I can in no way compare loosing Erica to the tearing down of my old house. That would be ridiculous. I can share my reaction to the changes. Loosing Erica hurts. Her presence leaves a hole in the life of her precious son and all who love her. The demolition of the old house merely evokes sentimental musings. Both soul and building are now memories, albeit one more poignant than the other. One leaves behind a legacy, a life, and now love eternal. The other, just memories.

I am a better person for having loved both. They represent different planes in the plan of life. I have learned lessons from each; patience, perseverance, love, frustration, epic failure, joy, happiness, satisfaction, hope, forgiveness. Yes, big changes indeed.
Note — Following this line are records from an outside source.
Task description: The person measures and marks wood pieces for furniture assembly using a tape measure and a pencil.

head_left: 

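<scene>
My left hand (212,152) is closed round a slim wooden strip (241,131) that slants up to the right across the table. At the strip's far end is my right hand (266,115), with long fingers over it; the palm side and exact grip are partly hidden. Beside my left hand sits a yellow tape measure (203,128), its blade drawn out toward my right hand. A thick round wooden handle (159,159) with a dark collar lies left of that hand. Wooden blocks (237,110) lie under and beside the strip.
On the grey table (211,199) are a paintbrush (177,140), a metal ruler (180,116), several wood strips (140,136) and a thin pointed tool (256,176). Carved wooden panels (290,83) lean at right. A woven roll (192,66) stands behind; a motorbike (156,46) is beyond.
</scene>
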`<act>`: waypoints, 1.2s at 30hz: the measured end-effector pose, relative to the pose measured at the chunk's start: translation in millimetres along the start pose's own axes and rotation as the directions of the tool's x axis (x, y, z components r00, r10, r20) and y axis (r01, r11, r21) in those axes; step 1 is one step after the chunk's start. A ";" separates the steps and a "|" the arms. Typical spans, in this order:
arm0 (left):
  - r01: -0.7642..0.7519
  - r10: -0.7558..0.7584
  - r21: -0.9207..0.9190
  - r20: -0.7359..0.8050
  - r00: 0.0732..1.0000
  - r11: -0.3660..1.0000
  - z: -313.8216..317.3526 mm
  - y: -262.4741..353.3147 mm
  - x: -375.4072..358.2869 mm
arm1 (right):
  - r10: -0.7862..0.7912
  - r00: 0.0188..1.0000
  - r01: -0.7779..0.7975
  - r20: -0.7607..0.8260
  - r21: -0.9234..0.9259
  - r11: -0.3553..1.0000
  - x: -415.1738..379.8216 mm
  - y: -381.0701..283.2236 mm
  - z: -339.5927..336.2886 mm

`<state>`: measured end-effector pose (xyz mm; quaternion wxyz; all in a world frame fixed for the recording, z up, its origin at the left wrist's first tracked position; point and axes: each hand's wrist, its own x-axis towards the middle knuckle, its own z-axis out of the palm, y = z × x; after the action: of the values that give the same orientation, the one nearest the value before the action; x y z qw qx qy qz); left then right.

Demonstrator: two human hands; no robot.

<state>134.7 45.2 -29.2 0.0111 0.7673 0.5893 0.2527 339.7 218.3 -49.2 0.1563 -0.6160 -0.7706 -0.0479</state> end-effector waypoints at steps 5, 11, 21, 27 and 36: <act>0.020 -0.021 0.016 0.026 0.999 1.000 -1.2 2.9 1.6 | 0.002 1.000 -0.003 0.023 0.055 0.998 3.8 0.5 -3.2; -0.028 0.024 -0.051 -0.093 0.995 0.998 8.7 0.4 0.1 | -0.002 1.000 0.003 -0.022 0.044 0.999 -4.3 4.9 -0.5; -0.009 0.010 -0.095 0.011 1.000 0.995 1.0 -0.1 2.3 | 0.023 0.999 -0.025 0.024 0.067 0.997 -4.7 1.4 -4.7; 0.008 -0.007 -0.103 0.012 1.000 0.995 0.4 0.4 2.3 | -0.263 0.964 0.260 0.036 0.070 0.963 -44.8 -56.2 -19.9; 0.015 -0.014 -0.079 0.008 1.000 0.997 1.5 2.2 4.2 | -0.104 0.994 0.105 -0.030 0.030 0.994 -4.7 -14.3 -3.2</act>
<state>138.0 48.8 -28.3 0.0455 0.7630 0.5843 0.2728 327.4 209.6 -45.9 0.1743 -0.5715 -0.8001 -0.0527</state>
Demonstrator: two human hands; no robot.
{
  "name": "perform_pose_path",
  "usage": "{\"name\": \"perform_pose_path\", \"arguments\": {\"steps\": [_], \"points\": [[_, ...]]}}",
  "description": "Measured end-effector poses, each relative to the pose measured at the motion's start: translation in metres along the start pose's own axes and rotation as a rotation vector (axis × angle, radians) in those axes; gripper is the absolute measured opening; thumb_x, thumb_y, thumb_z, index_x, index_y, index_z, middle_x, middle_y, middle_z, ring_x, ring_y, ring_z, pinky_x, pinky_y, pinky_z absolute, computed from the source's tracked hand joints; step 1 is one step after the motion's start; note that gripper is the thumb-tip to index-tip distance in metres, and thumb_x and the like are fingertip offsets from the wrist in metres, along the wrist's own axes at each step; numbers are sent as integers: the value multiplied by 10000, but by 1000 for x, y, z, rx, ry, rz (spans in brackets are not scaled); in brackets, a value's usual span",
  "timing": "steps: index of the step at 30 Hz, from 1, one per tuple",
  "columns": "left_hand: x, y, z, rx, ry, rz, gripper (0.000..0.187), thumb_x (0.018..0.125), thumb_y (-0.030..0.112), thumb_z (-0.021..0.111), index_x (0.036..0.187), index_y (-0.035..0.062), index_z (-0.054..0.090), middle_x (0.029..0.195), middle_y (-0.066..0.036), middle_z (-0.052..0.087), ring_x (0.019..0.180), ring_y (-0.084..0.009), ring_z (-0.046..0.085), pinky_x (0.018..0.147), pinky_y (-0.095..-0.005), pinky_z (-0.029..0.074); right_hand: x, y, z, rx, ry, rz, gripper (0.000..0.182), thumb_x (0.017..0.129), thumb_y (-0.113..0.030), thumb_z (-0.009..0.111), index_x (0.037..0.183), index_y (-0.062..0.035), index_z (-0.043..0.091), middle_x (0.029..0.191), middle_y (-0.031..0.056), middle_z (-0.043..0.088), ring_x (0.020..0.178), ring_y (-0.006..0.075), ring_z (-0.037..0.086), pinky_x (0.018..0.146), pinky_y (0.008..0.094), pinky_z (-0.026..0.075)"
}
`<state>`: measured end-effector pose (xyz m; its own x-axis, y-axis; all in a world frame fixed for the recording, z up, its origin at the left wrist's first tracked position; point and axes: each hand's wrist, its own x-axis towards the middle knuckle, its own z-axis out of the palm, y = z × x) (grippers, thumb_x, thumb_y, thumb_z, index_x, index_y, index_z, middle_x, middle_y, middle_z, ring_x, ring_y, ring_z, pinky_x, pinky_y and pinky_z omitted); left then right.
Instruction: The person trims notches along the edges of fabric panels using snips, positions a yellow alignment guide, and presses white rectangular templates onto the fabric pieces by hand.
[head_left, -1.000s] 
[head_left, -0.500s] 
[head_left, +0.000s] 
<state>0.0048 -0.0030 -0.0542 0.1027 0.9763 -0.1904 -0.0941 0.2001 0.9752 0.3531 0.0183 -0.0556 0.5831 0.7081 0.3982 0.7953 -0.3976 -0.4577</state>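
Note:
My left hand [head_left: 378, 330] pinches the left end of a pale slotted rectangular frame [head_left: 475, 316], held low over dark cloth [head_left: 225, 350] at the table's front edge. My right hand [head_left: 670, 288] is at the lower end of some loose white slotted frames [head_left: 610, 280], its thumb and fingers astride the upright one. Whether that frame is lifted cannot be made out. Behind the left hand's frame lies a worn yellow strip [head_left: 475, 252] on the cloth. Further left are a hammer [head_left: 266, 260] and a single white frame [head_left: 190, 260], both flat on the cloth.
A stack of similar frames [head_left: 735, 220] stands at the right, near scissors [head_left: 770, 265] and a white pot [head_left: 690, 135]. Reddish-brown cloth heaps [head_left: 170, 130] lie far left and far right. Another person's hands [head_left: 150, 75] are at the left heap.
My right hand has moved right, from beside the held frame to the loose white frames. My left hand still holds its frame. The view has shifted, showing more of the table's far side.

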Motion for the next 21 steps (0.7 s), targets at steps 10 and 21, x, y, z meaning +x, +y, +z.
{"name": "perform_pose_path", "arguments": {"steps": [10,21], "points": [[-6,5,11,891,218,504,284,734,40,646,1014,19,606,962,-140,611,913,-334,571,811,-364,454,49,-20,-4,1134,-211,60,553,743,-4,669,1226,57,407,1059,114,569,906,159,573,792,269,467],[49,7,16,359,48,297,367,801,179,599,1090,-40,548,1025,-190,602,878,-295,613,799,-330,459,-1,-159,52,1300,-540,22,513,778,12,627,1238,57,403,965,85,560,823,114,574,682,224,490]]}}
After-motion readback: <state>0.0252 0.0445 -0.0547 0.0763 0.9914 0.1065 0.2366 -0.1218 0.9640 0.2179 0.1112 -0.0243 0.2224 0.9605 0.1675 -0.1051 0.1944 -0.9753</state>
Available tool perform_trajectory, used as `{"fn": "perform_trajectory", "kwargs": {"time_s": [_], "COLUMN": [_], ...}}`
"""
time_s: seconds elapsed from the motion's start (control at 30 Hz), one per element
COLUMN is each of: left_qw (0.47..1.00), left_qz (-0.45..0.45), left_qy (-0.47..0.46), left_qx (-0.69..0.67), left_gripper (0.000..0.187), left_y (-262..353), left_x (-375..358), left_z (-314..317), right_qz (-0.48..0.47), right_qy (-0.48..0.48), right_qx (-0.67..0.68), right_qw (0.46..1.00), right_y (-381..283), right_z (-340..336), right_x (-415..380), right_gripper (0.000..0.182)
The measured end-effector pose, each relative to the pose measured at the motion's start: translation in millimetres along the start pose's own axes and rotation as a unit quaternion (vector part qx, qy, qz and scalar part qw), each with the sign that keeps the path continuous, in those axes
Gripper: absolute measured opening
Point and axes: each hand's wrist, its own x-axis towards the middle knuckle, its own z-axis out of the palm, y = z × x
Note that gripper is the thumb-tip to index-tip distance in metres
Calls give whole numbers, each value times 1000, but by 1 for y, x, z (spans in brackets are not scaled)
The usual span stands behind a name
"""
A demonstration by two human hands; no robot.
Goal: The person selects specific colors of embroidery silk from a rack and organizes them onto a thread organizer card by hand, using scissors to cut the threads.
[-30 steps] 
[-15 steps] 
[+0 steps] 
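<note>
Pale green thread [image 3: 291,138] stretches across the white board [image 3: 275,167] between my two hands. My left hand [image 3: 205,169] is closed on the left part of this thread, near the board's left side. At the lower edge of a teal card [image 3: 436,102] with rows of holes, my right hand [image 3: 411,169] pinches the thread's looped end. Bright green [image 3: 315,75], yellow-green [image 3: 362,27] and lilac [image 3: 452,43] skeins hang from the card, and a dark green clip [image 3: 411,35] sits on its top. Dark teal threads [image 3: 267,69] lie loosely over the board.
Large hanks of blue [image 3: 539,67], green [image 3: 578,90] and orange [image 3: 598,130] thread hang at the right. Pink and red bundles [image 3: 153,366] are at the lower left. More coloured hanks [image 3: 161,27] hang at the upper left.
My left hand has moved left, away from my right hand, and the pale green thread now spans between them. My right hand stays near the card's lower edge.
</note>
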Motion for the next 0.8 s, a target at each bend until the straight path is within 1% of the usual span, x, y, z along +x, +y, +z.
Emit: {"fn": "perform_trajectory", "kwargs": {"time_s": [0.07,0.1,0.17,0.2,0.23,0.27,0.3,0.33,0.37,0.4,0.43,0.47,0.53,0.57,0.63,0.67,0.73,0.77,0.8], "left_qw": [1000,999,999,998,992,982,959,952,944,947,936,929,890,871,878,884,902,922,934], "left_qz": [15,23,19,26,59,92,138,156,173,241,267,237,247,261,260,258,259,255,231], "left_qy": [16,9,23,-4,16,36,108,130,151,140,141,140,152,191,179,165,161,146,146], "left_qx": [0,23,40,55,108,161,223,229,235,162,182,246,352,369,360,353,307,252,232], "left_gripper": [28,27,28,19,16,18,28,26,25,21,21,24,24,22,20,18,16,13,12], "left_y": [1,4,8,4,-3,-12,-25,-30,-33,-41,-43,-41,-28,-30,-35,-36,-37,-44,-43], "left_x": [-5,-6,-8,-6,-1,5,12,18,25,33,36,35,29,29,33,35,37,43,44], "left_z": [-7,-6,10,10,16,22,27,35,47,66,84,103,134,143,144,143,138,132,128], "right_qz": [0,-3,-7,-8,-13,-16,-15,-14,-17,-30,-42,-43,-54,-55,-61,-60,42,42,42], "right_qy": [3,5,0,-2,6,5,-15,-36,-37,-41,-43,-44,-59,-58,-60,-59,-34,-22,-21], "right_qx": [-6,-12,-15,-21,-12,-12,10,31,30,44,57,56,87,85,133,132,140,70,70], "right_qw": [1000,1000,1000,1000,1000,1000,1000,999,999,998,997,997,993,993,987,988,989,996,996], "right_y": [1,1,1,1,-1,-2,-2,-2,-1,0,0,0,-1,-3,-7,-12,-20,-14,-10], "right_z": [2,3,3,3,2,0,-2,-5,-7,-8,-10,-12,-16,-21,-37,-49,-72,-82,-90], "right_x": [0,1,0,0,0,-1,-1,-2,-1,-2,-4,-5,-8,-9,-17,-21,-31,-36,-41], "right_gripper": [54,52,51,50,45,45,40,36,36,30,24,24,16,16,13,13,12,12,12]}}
Eternal Father, You Who loves us in ways we can’t imagine, thank you for the gifts You have given. Thank You that Your daughter Erica touched my life, gave me my first grandchild, and taught me lessons no other could. Thank You for that old house and the lessons I learned there; the strength and stamina I needed. Please let me keep these blessings in my heart always and never be afraid to think of them and grow from them. Father, I’m asking that my faith be strengthened to accept Your will and not question it. Thank You again, my Lord, that You love us.

Amen

 

Please don’t forget to pray for peace.